### [Work required]
Would you copy the full listing that follows without changing a thing?

### [Information supplied]
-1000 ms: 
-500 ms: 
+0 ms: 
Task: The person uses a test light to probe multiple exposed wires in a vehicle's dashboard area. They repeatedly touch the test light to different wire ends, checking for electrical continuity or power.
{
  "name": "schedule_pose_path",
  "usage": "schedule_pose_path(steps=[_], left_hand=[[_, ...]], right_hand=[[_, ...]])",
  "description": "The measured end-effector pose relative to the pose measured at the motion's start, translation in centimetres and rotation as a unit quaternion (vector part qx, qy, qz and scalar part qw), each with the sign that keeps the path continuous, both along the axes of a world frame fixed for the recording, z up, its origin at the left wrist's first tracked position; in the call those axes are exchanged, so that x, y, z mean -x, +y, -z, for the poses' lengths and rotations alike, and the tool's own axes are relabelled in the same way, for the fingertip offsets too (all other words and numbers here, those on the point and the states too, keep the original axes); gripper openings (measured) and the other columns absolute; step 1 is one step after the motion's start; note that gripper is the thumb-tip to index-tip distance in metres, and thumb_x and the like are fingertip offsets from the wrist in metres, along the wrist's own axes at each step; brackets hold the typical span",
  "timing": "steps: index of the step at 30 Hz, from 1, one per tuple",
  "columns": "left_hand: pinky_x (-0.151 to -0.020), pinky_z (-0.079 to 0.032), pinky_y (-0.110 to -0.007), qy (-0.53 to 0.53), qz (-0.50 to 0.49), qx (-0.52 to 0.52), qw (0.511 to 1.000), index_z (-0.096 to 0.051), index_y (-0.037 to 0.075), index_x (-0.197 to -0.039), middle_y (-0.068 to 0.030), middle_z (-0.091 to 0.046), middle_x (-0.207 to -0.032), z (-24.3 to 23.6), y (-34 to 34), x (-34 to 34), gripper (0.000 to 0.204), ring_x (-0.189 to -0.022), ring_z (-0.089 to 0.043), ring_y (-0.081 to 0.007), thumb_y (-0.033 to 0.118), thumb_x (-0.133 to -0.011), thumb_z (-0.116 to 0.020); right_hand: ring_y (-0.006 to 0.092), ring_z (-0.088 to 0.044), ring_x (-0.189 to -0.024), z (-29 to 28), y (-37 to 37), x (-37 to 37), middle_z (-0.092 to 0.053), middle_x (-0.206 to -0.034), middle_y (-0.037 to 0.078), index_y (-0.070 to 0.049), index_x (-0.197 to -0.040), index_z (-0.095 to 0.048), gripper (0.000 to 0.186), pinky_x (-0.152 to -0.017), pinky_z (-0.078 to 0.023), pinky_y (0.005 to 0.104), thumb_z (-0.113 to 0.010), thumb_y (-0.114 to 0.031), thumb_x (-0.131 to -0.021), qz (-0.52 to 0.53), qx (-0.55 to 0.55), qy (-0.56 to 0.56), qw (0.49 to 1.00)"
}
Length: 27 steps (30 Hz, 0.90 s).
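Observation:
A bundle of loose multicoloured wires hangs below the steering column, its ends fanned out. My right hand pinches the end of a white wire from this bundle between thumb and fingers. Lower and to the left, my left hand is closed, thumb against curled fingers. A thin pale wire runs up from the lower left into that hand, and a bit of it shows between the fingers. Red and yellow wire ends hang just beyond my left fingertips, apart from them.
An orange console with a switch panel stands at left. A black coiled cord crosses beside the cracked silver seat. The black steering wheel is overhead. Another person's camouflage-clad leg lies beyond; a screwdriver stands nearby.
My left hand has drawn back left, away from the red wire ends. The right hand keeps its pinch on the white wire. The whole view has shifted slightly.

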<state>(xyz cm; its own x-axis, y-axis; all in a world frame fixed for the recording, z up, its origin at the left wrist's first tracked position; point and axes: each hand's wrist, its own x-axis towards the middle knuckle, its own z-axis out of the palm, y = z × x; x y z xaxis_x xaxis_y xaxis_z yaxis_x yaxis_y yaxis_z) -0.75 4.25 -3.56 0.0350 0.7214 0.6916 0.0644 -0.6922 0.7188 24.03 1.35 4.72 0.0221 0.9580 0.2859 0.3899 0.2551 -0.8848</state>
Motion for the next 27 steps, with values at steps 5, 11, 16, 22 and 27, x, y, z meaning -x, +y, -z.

### [Answer section]
-1000 ms: 
-500 ms: 
+0 ms: 
Task: The person uses a test light to probe multiple exposed wires in a vehicle's dashboard area. They repeatedly touch the test light to different wire ends, checking for electrical continuity or power.
{
  "name": "schedule_pose_path",
  "usage": "schedule_pose_path(steps=[_], left_hand=[[_, ...]], right_hand=[[_, ...]])",
  "description": "The measured end-effector pose relative to the pose measured at the motion's start, translation in centimetres and rotation as a unit quaternion (vector part qx, qy, qz and scalar part qw), each with the sign that keeps the path continuous, both along the axes of a world frame fixed for the recording, z up, its origin at the left wrist's first tracked position; in the call those axes are exchanged, so that x, y, z mean -x, +y, -z, for the poses' lengths and rotations alike, and the tool's own axes are relabelled in the same way, for the fingertip offsets too (all other words and numbers here, those on the point and the states too, keep the original axes); gripper openings (measured) and the other columns absolute; step 1 is one step after the motion's start; note that gripper is the thumb-tip to index-tip distance in metres, and thumb_x and the like are fingertip offsets from the wrist in metres, along the wrist's own axes at each step; brackets hold the typical span",
  "timing": "steps: index of the step at 30 Hz, from 1, one per tuple",
  "columns": "left_hand: pinky_x (-0.151 to -0.020), pinky_z (-0.079 to 0.032), pinky_y (-0.110 to -0.007), qy (-0.53 to 0.53), qz (-0.50 to 0.49), qx (-0.52 to 0.52), qw (0.511 to 1.000), index_z (-0.096 to 0.051), index_y (-0.037 to 0.075), index_x (-0.197 to -0.039), middle_y (-0.068 to 0.030), middle_z (-0.091 to 0.046), middle_x (-0.207 to -0.032), z (-24.3 to 23.6), y (-34 to 34), x (-34 to 34), gripper (0.000 to 0.204), ring_x (-0.189 to -0.022), ring_z (-0.089 to 0.043), ring_y (-0.081 to 0.007), thumb_y (-0.033 to 0.118), thumb_x (-0.133 to -0.011), thumb_z (-0.116 to 0.020); right_hand: ring_y (-0.006 to 0.092), ring_z (-0.088 to 0.044), ring_x (-0.189 to -0.024), z (-29 to 28), y (-37 to 37), x (-37 to 37), middle_z (-0.092 to 0.053), middle_x (-0.206 to -0.034), middle_y (-0.037 to 0.078), index_y (-0.070 to 0.049), index_x (-0.197 to -0.040), index_z (-0.095 to 0.048), gripper (0.000 to 0.186), pinky_x (-0.152 to -0.017), pinky_z (-0.078 to 0.023), pinky_y (0.005 to 0.104), thumb_z (-0.113 to 0.010), thumb_y (-0.114 to 0.031), thumb_x (-0.131 to -0.021), qz (-0.52 to 0.53), qx (-0.55 to 0.55), qy (-0.56 to 0.56), qw (0.49 to 1.00)"
}
Length: 27 steps (30 Hz, 0.90 s).
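Observation:
A bundle of loose multicoloured wires hangs below the steering column, its ends fanned out. My right hand pinches the end of a white wire from this bundle between thumb and fingers. Lower and to the left, my left hand is closed, thumb against curled fingers. A thin pale wire runs up from the lower left into that hand, and a bit of it shows between the fingers. Red and yellow wire ends hang just beyond my left fingertips, apart from them.
An orange console with a switch panel stands at left. A black coiled cord crosses beside the cracked silver seat. The black steering wheel is overhead. Another person's camouflage-clad leg lies beyond; a screwdriver stands nearby.
My left hand has drawn back left, away from the red wire ends. The right hand keeps its pinch on the white wire. The whole view has shifted slightly.
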
<state>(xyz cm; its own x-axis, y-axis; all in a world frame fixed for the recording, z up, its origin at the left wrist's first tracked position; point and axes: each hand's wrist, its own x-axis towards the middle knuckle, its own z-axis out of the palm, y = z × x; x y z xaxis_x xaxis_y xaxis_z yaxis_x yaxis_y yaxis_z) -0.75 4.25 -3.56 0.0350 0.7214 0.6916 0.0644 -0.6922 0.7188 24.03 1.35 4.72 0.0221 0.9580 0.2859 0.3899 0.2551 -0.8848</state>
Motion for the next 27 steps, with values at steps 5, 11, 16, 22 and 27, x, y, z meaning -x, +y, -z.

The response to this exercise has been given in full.